Wounds were a potent signifier reaching across all aspects of life in Europe in the middle ages, and their representation, perception and treatment is the focus of this volume. Following a survey of the history of medical wound treatment in the middle ages, paired chapters explore key themes situating wounds within the context of religious belief, writing on medicine, status and identity, and surgical practice. The final chapter reviews the history of medieval wounding through the modern imagination. Adopting an innovative approach to the subject, this book will appeal to all those interested in how past societies regarded health, disease and healing and will improve knowledge of not only the practice of medicine in the past, but also of the ethical, religious and cultural dimensions structuring that practice.
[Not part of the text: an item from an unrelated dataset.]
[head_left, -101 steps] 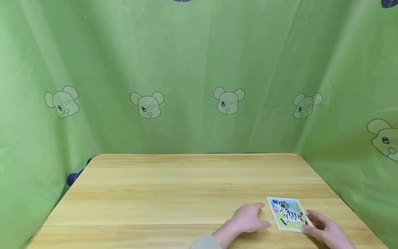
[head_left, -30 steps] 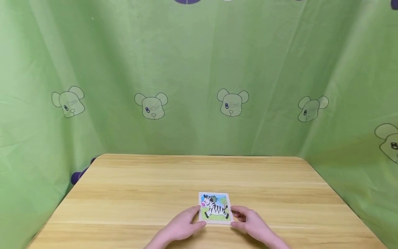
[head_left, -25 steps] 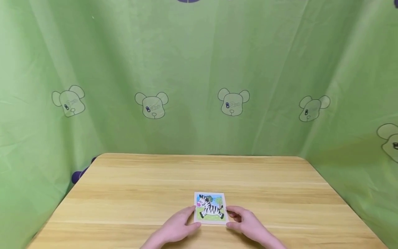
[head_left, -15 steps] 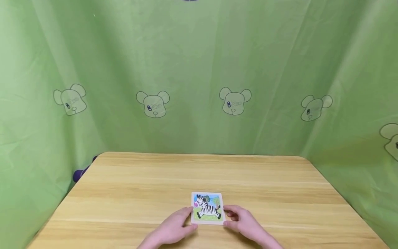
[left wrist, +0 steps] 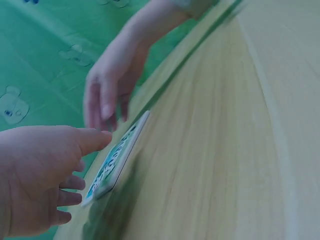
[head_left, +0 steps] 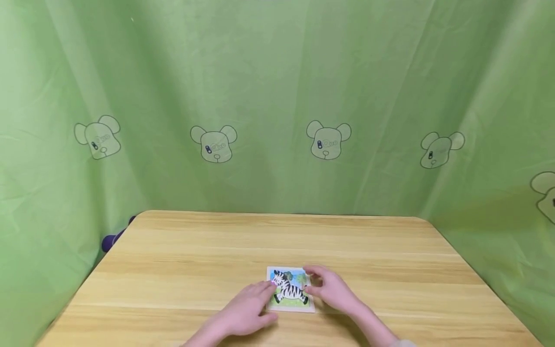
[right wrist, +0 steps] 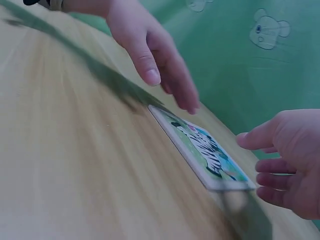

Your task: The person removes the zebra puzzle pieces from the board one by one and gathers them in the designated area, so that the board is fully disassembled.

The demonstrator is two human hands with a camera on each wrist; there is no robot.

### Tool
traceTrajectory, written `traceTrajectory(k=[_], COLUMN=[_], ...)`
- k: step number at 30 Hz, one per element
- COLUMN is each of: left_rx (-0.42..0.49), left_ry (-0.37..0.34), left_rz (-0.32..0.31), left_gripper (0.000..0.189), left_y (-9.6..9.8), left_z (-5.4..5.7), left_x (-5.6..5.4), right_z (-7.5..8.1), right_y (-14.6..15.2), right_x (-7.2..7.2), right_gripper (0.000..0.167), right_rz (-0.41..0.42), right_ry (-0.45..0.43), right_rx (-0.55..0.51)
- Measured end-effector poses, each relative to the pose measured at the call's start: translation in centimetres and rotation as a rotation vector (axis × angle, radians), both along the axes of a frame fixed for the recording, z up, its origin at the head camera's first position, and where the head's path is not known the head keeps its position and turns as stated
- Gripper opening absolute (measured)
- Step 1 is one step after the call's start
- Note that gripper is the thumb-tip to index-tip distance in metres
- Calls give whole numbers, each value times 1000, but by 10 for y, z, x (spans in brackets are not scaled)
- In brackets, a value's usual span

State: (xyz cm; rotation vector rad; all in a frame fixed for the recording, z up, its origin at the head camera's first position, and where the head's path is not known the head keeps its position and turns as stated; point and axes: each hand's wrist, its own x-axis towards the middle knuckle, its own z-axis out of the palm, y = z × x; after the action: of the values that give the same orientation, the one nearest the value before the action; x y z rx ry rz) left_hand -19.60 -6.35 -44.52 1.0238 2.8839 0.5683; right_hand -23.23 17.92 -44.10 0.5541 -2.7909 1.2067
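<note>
A square picture board with a white border [head_left: 291,305] lies flat on the table in front of me, its printed zebra running on grass. My left hand [head_left: 244,311] hovers at the board's left edge, its fairly straight fingertips covering a bit of the zebra's muzzle. On the other side, my right hand [head_left: 334,290] is over the right edge with loosely bent fingers and holds nothing. Seen from the right wrist, the board [right wrist: 202,150] lies between the left hand [right wrist: 155,55] and the right hand [right wrist: 295,160], and both seem lifted off it.
The light wood-grain table [head_left: 195,255] stretches away to its far edge. A green curtain [head_left: 260,96] with bear-head prints hangs behind it and along both sides. Something purple [head_left: 109,242] shows beyond the left table edge.
The board came from the right side of the table to the middle between both hands. Since half a second ago it lies still; the right hand has let go and risen, and the left has loosened.
</note>
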Motion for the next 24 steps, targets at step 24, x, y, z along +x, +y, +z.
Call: traceTrajectory(k=[24], left_rx=[-256], left_ry=[129], left_rz=[-76], left_gripper=[60], left_y=[7], left_z=[-4], left_x=[5], right_z=[-12], right_y=[-51], right_x=[-40], right_gripper=[37], right_rz=[176], right_ry=[180], right_rx=[397])
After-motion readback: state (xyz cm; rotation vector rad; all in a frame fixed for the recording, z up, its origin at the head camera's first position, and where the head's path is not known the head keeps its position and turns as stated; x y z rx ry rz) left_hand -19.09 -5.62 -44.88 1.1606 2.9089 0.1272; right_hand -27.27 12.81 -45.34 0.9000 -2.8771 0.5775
Dr Anne Kirkham is a research associate at the University of Manchester. She obtained her PhD in 2007 and has published an article on St Francis of Assisi in Revival and Resurgence in Christian History (Studies in Church History, vol. 44, 2008). Since 2008, she has taught in the department of Art History and Visual Studies and researched, with Cordelia Warr, medieval wounds and has also co-supervised medical students researching dissertations in the history of medieval medicine. Dr Cordelia Warr is senior lecturer in Art History and Visual Studies at the University of Manchester. She has published on Dressing for Heaven (2010), has co-edited two books on art in Naples with Janis Elliot (The Church of Santa Maria Donna Regina, 2004, and Art and Architecture in Naples, 1266-1714, 2010), and is currently working on the representation of stigmata between the thirteenth and seventeenth centuries.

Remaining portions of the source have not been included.